» **Task**: Return the number of lines below with "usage" in them, and nothing else.

Records contained in a dataset
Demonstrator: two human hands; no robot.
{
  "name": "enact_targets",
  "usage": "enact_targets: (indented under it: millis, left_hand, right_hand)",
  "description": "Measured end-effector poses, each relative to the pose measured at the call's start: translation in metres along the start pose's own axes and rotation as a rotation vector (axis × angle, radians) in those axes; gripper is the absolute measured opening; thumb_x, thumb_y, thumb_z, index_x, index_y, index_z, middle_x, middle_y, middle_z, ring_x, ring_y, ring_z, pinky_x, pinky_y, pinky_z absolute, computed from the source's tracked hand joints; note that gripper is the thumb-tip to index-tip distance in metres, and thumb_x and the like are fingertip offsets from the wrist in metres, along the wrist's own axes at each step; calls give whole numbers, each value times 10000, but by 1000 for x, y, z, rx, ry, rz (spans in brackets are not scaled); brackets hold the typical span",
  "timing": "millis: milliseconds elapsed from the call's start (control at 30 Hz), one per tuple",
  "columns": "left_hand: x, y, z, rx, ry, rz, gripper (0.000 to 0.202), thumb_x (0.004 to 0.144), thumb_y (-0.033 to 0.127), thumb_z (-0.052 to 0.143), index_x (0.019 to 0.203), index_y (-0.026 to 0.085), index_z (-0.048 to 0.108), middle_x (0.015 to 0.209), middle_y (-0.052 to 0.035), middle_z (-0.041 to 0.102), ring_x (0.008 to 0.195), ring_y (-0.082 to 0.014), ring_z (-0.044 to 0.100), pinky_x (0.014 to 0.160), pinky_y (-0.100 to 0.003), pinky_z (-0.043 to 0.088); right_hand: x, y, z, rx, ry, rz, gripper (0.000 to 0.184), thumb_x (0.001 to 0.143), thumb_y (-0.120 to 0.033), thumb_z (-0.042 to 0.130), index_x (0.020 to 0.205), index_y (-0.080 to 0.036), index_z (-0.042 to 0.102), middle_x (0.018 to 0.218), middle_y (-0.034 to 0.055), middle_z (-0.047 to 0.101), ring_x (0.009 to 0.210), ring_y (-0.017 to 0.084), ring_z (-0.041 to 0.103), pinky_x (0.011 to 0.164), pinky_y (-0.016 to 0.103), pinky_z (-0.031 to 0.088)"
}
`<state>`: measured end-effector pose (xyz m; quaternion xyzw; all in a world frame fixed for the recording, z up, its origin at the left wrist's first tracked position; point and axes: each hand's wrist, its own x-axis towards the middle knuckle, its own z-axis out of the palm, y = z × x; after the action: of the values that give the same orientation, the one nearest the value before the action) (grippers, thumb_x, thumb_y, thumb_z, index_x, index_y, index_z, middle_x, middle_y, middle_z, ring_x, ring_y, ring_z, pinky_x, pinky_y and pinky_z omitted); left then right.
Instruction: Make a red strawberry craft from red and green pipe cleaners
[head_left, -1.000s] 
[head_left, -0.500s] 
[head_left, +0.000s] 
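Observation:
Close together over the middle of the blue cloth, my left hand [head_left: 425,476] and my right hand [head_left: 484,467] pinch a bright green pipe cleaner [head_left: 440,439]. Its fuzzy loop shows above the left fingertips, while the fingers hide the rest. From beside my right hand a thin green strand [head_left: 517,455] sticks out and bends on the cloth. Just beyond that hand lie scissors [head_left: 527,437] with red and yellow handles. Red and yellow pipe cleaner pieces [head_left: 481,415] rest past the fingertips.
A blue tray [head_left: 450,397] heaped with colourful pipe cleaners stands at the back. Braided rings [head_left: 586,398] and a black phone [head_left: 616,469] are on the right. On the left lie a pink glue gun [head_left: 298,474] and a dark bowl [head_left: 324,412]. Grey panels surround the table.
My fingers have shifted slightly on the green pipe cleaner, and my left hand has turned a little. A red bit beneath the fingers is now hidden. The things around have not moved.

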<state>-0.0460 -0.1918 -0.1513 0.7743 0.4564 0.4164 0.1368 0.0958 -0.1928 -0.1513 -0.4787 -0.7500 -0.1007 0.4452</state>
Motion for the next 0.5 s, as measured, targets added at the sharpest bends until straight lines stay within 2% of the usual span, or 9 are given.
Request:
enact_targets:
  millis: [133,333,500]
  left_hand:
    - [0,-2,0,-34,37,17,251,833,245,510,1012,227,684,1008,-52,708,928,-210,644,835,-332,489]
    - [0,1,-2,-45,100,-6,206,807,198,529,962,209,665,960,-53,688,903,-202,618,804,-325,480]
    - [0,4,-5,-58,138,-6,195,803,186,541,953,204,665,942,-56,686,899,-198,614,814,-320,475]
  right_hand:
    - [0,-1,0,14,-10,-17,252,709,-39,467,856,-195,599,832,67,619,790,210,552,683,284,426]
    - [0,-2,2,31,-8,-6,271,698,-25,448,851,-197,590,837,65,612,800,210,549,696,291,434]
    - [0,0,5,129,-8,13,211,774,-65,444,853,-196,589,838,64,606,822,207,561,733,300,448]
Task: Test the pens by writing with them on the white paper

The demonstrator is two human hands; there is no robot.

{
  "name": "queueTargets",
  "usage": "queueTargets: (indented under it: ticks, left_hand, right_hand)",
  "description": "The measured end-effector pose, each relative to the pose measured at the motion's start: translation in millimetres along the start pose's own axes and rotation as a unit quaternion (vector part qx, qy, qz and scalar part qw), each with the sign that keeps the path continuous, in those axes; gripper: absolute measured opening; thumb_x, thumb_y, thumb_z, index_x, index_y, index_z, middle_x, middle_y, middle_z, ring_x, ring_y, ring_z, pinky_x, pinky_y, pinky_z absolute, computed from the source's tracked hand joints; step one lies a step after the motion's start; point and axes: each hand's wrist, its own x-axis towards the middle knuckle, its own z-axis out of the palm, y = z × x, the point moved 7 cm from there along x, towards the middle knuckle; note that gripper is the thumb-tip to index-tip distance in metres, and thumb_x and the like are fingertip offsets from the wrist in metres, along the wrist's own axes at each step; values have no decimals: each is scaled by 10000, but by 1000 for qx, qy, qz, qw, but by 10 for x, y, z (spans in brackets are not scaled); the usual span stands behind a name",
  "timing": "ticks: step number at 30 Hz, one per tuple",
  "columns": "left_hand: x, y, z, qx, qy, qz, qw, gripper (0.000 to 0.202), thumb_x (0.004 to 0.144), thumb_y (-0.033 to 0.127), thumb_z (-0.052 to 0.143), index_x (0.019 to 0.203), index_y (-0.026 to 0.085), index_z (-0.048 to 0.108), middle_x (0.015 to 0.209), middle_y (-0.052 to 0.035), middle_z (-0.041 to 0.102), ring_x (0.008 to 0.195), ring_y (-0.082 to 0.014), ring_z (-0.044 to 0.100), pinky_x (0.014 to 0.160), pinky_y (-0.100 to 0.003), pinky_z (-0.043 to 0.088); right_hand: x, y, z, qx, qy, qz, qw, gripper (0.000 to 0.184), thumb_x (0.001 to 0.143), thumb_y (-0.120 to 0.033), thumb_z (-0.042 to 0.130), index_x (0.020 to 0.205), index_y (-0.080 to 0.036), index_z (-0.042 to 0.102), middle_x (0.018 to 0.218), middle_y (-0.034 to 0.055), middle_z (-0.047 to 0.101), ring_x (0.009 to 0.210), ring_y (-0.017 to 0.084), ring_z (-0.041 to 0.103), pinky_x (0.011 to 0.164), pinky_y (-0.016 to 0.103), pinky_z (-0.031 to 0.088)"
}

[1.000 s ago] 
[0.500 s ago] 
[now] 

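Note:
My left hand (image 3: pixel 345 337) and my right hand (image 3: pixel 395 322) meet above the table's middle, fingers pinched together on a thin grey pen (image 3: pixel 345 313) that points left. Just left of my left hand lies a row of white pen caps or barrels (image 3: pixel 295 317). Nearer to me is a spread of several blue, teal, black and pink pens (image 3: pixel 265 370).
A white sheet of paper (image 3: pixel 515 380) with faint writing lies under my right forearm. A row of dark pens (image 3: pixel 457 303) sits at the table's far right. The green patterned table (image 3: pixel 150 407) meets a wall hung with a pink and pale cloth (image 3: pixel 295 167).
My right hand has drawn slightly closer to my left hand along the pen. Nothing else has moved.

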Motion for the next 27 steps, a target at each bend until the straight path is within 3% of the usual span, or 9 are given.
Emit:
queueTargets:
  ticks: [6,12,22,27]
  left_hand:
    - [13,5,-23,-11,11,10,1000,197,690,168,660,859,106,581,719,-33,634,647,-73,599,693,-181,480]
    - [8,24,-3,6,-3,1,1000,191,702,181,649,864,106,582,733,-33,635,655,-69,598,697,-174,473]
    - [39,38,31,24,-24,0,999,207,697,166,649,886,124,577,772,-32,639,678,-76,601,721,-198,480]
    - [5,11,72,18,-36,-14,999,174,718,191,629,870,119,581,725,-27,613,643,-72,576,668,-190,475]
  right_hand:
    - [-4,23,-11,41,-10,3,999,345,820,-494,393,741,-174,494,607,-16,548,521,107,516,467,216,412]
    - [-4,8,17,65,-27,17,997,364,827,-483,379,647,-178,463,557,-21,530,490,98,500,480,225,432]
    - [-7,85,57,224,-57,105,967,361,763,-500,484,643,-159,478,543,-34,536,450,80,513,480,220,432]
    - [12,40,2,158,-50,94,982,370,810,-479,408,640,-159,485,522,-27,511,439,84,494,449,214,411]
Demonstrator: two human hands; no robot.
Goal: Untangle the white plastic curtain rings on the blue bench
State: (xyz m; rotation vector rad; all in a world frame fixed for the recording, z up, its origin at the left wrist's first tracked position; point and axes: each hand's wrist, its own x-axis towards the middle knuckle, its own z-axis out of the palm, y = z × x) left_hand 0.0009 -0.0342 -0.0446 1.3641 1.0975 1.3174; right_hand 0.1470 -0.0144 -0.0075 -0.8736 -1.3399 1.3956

» **Task output**: 2